OBJECTIVE: Midodrine has been reported to improve systemic and renal hemodynamics in patients with cirrhotic ascites. However, the results of clinical trials are conflicting. The aim of this study is to evaluate the effects of midodrine on cirrhotic ascites through a meta-analysis and systematic review.

METHODS: We searched PubMed (January 1966-December 2014), EMBASE (January 1966-December 2014), the Cochrane Library (Issue 11, 2014), ScienceDirect (January 1966-December 2014), and the China National Knowledge Infrastructure (January 1979-December 2014) databases using the terms 'midodrine' AND 'cirrhosis' AND 'ascites' AND 'paracentesis' for all relevant randomized controlled trials using midodrine for treatment of cirrhotic ascites.

RESULTS: In all, 10 trials with a total of 462 patients were included.

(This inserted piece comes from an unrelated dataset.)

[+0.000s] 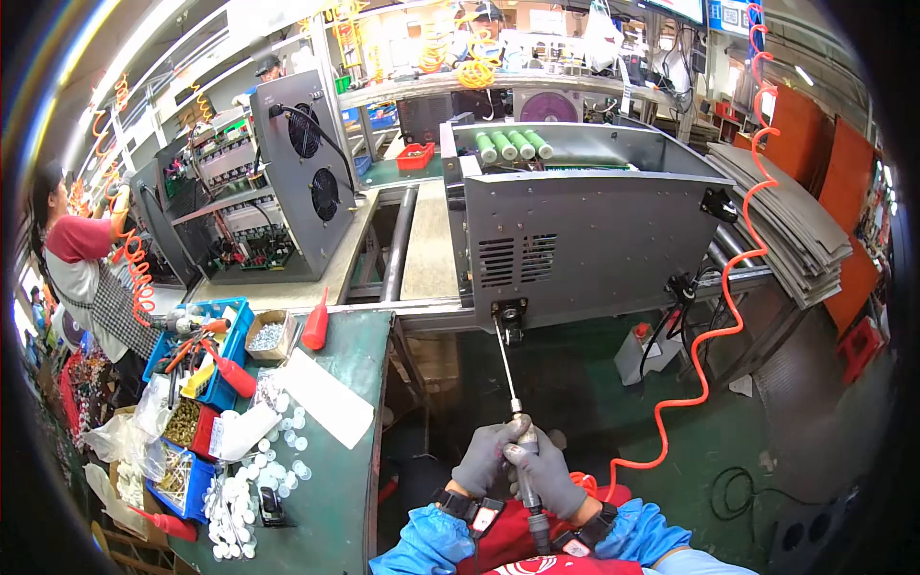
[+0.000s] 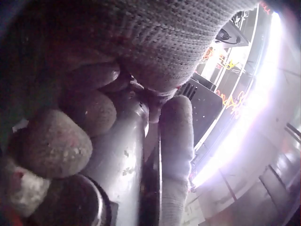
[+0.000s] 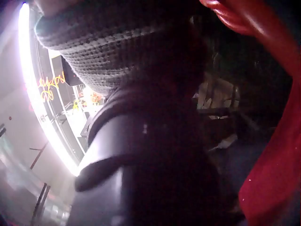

As a novel therapy for cirrhotic ascites, midodrine was not found to improve survival [odds ratio (OR) 0.81, 95% confidence interval (CI) 0.23-2.91]; although it might improve response rates (OR 3.36, 95% CI 1.47-7.69) and reduce plasma renin activity (MD -3.10, 95% CI -5.37 to -0.84). When midodrine was used as an alternative to albumin in large-volume paracentesis, the mortality was higher for midodrine than for albumin (OR 10.76, 95% CI 1.35-85.97). However, there was no statistically significant difference in the development of paracentesis-induced circulatory dysfunction between midodrine group and albumin group (OR 1.69, 95% CI 0.43-6.72).

CONCLUSIONS: Midodrine may have treatment effects on cirrhotic ascites. Better powered and well-designed trials are required to assess the extent of the efficacy of midodrine in specifically targeted patients.